> [DATA EXTRACTS]:
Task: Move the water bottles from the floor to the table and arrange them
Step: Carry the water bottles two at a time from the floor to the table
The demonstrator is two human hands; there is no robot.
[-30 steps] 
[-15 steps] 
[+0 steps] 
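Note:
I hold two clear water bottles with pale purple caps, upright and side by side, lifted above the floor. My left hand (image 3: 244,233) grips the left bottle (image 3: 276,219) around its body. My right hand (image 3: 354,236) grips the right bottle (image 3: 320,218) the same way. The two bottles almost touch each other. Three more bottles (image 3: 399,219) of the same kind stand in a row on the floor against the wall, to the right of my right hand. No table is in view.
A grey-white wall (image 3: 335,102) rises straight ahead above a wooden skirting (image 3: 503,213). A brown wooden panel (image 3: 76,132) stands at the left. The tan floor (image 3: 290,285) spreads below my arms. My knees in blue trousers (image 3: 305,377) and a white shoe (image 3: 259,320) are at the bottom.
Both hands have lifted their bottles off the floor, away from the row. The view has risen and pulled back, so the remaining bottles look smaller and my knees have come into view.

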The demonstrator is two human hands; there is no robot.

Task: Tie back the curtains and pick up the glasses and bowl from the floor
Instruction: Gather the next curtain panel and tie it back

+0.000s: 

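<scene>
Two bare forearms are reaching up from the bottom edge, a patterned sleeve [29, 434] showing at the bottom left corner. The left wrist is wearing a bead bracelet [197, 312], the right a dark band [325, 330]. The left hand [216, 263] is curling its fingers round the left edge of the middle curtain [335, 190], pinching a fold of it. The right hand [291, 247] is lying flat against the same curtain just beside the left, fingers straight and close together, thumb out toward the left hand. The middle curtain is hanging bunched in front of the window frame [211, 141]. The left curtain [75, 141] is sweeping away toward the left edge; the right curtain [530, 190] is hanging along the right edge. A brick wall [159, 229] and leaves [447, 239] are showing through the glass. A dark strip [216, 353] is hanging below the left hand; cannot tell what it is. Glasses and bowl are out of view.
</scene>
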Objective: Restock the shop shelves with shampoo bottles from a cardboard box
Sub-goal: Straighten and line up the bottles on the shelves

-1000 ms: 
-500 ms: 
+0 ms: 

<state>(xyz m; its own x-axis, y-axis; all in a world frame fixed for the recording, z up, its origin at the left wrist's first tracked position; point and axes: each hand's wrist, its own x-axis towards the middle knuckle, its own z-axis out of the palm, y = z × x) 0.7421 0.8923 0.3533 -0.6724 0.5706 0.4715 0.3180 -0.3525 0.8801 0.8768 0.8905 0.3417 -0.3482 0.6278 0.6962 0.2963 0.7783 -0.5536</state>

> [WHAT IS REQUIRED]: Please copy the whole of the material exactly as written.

> [EXERCISE SOLUTION]:
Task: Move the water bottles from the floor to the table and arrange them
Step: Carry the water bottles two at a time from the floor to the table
The demonstrator is two human hands; there is no robot.
[-30 steps] 
[-15 steps] 
[+0 steps] 
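Note:
I hold two clear water bottles with pale purple caps, upright and side by side, lifted above the floor. My left hand (image 3: 244,233) grips the left bottle (image 3: 276,219) around its body. My right hand (image 3: 354,236) grips the right bottle (image 3: 320,218) the same way. The two bottles almost touch each other. Three more bottles (image 3: 399,219) of the same kind stand in a row on the floor against the wall, to the right of my right hand. No table is in view.
A grey-white wall (image 3: 335,102) rises straight ahead above a wooden skirting (image 3: 503,213). A brown wooden panel (image 3: 76,132) stands at the left. The tan floor (image 3: 290,285) spreads below my arms. My knees in blue trousers (image 3: 305,377) and a white shoe (image 3: 259,320) are at the bottom.
Both hands have lifted their bottles off the floor, away from the row. The view has risen and pulled back, so the remaining bottles look smaller and my knees have come into view.
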
The demonstrator is two human hands; there is no robot.

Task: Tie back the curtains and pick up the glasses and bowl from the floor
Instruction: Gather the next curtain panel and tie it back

+0.000s: 

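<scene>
Two bare forearms are reaching up from the bottom edge, a patterned sleeve [29, 434] showing at the bottom left corner. The left wrist is wearing a bead bracelet [197, 312], the right a dark band [325, 330]. The left hand [216, 263] is curling its fingers round the left edge of the middle curtain [335, 190], pinching a fold of it. The right hand [291, 247] is lying flat against the same curtain just beside the left, fingers straight and close together, thumb out toward the left hand. The middle curtain is hanging bunched in front of the window frame [211, 141]. The left curtain [75, 141] is sweeping away toward the left edge; the right curtain [530, 190] is hanging along the right edge. A brick wall [159, 229] and leaves [447, 239] are showing through the glass. A dark strip [216, 353] is hanging below the left hand; cannot tell what it is. Glasses and bowl are out of view.
</scene>
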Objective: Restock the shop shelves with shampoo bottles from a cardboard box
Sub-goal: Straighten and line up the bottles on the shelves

-1000 ms: 
-500 ms: 
+0 ms: 

<state>(xyz m; its own x-axis, y-axis; all in a world frame fixed for the recording, z up, its origin at the left wrist's first tracked position; point and axes: each hand's wrist, its own x-axis towards the middle knuckle, its own z-axis out of the palm, y = z × x) 0.7421 0.8923 0.3533 -0.6724 0.5706 0.4715 0.3180 -0.3525 0.8801 0.8768 0.8905 0.3417 -0.3482 0.6278 0.6962 0.2963 0.7783 -0.5536</state>

The output is now complete.